### EXERCISE REQUIREMENTS
Your output should be the full listing, unchanged.

======== DATASET CONTENT

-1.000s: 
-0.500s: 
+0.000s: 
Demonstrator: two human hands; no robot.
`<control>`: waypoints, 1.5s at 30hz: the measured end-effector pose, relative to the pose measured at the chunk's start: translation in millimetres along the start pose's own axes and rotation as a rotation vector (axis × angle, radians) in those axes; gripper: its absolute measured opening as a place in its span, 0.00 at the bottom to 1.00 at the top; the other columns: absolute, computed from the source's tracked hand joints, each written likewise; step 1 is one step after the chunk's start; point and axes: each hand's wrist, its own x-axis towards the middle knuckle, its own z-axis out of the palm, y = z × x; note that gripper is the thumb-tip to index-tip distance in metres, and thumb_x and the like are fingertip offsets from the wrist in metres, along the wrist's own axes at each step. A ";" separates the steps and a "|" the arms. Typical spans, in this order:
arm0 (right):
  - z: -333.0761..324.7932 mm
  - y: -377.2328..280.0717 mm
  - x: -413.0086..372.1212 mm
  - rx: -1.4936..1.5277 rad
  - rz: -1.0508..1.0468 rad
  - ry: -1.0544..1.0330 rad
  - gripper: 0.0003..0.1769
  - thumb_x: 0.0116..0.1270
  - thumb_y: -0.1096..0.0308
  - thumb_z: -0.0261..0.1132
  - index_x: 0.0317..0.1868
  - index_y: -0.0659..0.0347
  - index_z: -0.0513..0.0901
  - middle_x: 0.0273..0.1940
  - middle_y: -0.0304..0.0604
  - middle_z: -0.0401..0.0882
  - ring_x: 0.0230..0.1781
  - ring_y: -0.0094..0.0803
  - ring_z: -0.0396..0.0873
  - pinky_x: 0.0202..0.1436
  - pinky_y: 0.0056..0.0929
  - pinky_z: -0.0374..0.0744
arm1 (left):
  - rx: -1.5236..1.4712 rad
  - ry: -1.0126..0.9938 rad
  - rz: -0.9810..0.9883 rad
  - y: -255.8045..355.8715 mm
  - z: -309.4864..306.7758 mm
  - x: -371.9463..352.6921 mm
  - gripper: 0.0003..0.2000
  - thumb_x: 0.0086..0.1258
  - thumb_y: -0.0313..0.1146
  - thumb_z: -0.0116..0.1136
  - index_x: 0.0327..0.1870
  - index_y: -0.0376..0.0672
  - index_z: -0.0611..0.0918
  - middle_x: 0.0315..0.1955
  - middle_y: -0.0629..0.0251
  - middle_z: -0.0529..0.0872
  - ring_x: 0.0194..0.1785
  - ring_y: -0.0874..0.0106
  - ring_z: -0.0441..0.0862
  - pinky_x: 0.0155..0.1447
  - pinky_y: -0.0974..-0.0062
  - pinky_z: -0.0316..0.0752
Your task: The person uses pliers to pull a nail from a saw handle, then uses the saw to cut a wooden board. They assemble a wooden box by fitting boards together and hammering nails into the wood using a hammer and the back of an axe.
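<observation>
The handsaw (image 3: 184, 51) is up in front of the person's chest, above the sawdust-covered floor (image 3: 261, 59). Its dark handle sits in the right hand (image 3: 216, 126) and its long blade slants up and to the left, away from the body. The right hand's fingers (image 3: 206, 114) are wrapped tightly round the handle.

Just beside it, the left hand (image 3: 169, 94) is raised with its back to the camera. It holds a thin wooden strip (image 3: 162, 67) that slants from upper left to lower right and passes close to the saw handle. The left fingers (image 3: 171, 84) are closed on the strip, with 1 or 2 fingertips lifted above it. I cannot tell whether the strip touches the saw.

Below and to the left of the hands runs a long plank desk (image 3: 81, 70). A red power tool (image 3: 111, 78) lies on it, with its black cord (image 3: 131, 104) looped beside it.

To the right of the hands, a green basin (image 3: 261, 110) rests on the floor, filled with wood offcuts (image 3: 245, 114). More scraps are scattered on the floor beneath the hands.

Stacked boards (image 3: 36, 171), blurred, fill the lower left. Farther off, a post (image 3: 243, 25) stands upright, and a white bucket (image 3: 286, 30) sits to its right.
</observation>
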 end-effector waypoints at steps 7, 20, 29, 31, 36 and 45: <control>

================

### RESPONSE AREA
-1.000s: 
-0.500s: 
+0.000s: 
Demonstrator: two human hands; no robot.
`<control>`: waypoints, 1.5s at 30hz: the measured end-effector pose, relative to the pose measured at the chunk's start: translation in millimetres along the start pose's own axes and rotation as a rotation vector (axis × angle, radians) in those axes; gripper: its absolute measured opening as a place in its span, 0.00 at the bottom to 1.00 at the top; the other columns: absolute, computed from the source's tracked hand joints, each written likewise; step 1 is one step after the chunk's start; point and axes: each hand's wrist, its own x-axis towards the middle knuckle, its own z-axis out of the palm, y = z × x; note that gripper is the thumb-tip to index-tip distance in metres, and thumb_x and the like are fingertip offsets from the wrist in metres, along the wrist's own axes at each step. A ";" separates the steps and a "|" the arms. Typical spans, in this order:
arm0 (right):
  - z: -333.0761..324.7932 mm
  - y: -377.2328..280.0717 mm
  - x: -413.0086..372.1212 mm
  - rx: -1.4936..1.5277 rad
  - rz: -1.0508..1.0468 rad
  - ry: -1.0544..1.0330 rad
  - gripper: 0.0003..0.1769
  - thumb_x: 0.0116..0.1270
  - thumb_y: -0.1096..0.0308
  - thumb_z: -0.0261..0.1132
  - index_x: 0.0317..0.1868
  - index_y: -0.0659..0.0347
  - index_z: -0.0513..0.0901
  - middle_x: 0.0273..0.1940
  - middle_y: -0.0304..0.0604
  - middle_z: -0.0401..0.0882
  - ring_x: 0.0230..0.1781
  - ring_y: -0.0094..0.0803
  - ring_z: -0.0396..0.0873
  - pinky_x: 0.0202..0.1436
  - pinky_y: 0.0056..0.0929
  - pinky_z: -0.0374..0.0744
arm1 (left):
  - rx: -1.5236..1.4712 rad
  - ry: -1.0126..0.9938 rad
  - rz: -0.9810..0.9883 rad
  - y: -255.8045..355.8715 mm
  - z: -309.4864..306.7758 mm
  - x: -371.9463..352.6921 mm
  - gripper: 0.0003..0.2000
  - thumb_x: 0.0086..0.1258
  - thumb_y: -0.0313..0.1146
  - thumb_z: -0.0116..0.1136
  - index_x: 0.0327..0.1870
  - index_y: -0.0376..0.0672
  - index_z: -0.0611..0.0918
  - middle_x: 0.0315..0.1955
  - middle_y: -0.0629..0.0251
  - middle_z: -0.0529..0.0872
  - ring_x: 0.0194..0.1785
  - ring_y: -0.0874..0.0106
  - ring_z: -0.0441..0.0862
  - pinky_x: 0.0155..0.1447
  - pinky_y: -0.0974..-0.0062
  - pinky_z: -0.0316..0.0752
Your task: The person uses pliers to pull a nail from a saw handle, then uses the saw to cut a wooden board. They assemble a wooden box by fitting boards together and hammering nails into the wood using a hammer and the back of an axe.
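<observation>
The handsaw (image 3: 184, 51) is up in front of the person's chest, above the sawdust-covered floor (image 3: 261, 59). Its dark handle sits in the right hand (image 3: 216, 126) and its long blade slants up and to the left, away from the body. The right hand's fingers (image 3: 206, 114) are wrapped tightly round the handle.

Just beside it, the left hand (image 3: 169, 94) is raised with its back to the camera. It holds a thin wooden strip (image 3: 162, 67) that slants from upper left to lower right and passes close to the saw handle. The left fingers (image 3: 171, 84) are closed on the strip, with 1 or 2 fingertips lifted above it. I cannot tell whether the strip touches the saw.

Below and to the left of the hands runs a long plank desk (image 3: 81, 70). A red power tool (image 3: 111, 78) lies on it, with its black cord (image 3: 131, 104) looped beside it.

To the right of the hands, a green basin (image 3: 261, 110) rests on the floor, filled with wood offcuts (image 3: 245, 114). More scraps are scattered on the floor beneath the hands.

Stacked boards (image 3: 36, 171), blurred, fill the lower left. Farther off, a post (image 3: 243, 25) stands upright, and a white bucket (image 3: 286, 30) sits to its right.
</observation>
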 end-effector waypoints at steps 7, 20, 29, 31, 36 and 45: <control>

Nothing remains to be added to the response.